In student teaching, Morgan learned to make the firm look, command and tone of voice that can make most students desist from whatever they were doing and re-join the class. And, he has been getting better at producing that look and tone in his first year of teaching. But he doesn’t much like doing it. Increasingly, he suspects that that kind of success is also some kind of failure. Why did it seem necessary, so often, to produce that face and tone? And what was that face and tone doing to his relationships with students?
John, his mentor teacher, suggested that often progress consists mainly in trading a worse problem for a better one. Also, that Morgan had a better problem than being unable to get his class to do anything. John then turned the problem into a question and a project: When and why are you using that face and tone, and what are your alternatives? To jump-start their work on that question, the teachers hunted up the tool, "Restrained use of options for responding to inattention and misbehavior." Their first reaction was that that list of options is long, and runs from ignoring some misbehavior to detention. So the expression "restrained use" began to make some sense--stay in the top part of the list, if you can. And the tool made some interesting distinctions, for example, between "non-directive" and "directive" interventions.

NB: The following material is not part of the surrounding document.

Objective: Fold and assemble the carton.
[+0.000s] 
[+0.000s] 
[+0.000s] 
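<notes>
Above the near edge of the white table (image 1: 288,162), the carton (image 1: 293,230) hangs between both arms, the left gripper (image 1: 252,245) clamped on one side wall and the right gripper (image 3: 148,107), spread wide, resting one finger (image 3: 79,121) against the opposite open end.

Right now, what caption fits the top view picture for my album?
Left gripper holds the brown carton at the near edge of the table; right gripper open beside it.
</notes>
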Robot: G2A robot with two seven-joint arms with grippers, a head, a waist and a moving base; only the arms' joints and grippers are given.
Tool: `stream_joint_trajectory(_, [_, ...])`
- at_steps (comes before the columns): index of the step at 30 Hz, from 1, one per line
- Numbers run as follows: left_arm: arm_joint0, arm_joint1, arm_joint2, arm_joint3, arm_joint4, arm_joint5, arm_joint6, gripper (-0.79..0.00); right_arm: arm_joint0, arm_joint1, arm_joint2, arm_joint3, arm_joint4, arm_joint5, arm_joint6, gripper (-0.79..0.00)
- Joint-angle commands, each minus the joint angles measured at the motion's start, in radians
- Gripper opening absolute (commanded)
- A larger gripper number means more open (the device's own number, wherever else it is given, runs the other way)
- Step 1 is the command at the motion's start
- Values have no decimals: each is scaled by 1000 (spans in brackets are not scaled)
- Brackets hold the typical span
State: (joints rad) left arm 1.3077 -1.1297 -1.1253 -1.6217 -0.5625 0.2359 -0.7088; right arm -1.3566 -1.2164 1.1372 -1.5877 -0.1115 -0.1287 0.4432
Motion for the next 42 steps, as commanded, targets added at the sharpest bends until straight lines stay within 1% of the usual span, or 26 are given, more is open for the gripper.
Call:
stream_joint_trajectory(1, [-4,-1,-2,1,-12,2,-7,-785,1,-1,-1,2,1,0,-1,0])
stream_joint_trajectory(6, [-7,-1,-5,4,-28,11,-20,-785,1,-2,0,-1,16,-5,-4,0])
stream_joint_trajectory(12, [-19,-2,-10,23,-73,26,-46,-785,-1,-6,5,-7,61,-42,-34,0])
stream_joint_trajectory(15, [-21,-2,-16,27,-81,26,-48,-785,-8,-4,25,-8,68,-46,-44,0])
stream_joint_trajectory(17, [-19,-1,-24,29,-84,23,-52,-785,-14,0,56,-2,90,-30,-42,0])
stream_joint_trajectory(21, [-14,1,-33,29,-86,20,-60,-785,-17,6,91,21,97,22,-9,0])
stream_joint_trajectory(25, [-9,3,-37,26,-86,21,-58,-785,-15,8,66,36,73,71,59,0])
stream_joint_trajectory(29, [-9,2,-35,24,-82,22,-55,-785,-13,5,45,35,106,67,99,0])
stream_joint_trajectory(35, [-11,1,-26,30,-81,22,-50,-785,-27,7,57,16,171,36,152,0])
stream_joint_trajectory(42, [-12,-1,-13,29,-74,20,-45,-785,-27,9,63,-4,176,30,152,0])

Mastering the various options would take some time. The tool suggested ways in which John could help, in part by visiting Morgan's class and helping to make a record of the options Morgan was using. When they analyzed the results, they could also ask how Morgan's use of the options for dealing with misbehavior was affecting his attempts to build relationships with students.
Felicity had become a tyrant.
Driving home one Friday afternoon, beat to the bone from banging on kids all day, Felicity concluded that she had, entirely contrary to her intention, become a tyrant in her classroom. Reluctantly, she confronted the prospect that constantly exercising her authority as teacher was exhausting her, undermining her attempts to build relationships with her students and more effectively disrupting her class than anything most students were doing. It was all wrong. She was at the end of her rope.
Hearing her sad conclusion the following Monday afternoon, mentor Jane half-apologized: "I should have anticipated this kind of problem and made a plan to help you get through it. There are two typical rookie errors in the discipline department. One is failing to notice or stop any inattention or misbehavior short of felonies. In that direction, you end up trying to teach when there is so much misbehavior that teaching and learning could not possibly be going on. The other typical error is to jump hard on every little thing, become the tyrant, make it harder to gain ground in other aspects of teaching, and exhaust yourself to boot. Let's do what we should have done in the first place: make a plan for getting you through this rough patch."
Felicity remembered seeing a tool in the ASSIST web site, so got it out: "Restrained use of options for responding to inattention and misbehavior." Felicity and Jane set to discussing the alternatives to playing the tyrant.
Along the way, Jane also suggested that another kind of error is to interpret every problem as a problem of discipline, when it might be more useful to think that it is a problem of disorganized instruction: failure to establish, teach, and maintain rules and routines; failure to build relationships with students; and failure to motivate students to learn, among other possibilities.
*This part is based largely on ideas and options in Weinstein, C.S., & Mignano, A.J. (2003). Elementary/Secondary Classroom Management: Lessons from Research and Practice. New York: McGraw-Hill.